Outside it was a lovely warm evening and I could hear the waves breaking on the beach just across the road from the hotel.
“A mouse-person will almost certainly live for three times as long as an ordinary mouse,” my grandmother said. “About nine years.”
“Good!” I cried. “That’s great! It’s the best news I’ve ever had!”
“Why do you say that?” she asked, surprised.
“Because I would never want to live longer than you,” I said. “I couldn’t stand being looked after by anybody else.”
[…]
“How old are you, Grandmamma?” I asked.
“I’m eighty-six,” she said.
“Will you live another eight or nine years?”
“I might,” she said, “with a bit of luck.”
“You’ve got to,” I said. “Because by then I’ll be a very old mouse and you’ll be a very old grandmother and soon after that we’ll both die together.”

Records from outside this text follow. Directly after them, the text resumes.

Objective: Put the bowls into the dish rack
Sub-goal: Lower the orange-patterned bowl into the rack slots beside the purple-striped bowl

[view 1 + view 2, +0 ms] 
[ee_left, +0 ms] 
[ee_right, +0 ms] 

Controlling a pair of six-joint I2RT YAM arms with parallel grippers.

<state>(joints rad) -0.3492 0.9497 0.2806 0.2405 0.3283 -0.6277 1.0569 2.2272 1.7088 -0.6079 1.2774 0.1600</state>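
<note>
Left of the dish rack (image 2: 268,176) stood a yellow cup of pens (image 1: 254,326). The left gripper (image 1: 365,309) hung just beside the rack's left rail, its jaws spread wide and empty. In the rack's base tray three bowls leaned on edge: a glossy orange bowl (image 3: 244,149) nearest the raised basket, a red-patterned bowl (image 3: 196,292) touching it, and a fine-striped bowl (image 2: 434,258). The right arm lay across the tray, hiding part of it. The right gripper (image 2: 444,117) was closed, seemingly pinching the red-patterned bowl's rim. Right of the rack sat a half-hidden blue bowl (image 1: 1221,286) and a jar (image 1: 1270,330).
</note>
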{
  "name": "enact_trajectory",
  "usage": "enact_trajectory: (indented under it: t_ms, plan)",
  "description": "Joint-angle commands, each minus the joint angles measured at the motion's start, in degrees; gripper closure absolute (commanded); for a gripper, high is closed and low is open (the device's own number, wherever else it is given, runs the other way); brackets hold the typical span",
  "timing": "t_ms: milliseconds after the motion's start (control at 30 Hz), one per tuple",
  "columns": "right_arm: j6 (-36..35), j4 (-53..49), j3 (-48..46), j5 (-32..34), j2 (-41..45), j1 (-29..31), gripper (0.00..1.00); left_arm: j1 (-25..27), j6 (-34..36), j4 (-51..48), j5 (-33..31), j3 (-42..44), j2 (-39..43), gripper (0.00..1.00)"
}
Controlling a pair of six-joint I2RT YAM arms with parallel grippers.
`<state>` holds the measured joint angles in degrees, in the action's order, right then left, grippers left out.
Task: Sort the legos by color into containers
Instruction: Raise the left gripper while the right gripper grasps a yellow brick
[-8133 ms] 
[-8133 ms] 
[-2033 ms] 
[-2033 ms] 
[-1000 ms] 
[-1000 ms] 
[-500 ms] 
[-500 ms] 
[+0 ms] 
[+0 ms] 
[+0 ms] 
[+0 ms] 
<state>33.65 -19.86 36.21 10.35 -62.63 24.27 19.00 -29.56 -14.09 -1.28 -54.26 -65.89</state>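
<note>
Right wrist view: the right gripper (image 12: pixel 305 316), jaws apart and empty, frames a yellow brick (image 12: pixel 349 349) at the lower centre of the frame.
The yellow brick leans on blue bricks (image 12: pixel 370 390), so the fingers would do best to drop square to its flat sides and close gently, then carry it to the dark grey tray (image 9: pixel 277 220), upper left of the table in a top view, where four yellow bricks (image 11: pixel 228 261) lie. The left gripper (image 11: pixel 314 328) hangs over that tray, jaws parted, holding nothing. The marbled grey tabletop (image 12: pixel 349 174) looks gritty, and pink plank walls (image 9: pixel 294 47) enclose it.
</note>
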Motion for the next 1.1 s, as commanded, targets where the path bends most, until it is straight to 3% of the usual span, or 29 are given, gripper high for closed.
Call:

“That would be perfect,” she said.
“So we have work to do, you and I!” she cried out. “We have a great task ahead of us! Thank heavens you’re a mouse! A mouse can go anywhere! All I’ll have to do is put you down somewhere near The Grand High Witch’s Castle and you will very easily be able to get inside it and creep around looking and listening to your heart’s content!”
“I will! I will!” I answered. “No one will ever see me! Moving about in a big Castle will be child’s play compared with going into a crowded kitchen full of cooks and waiters!”
“You could spend days in there if necessary!” my grandmother cried. In her excitement, she was waving her stick all over the place, and suddenly she knocked over a tall and very beautiful vase […] “Forget it,” she said. “It’s only a Ming.”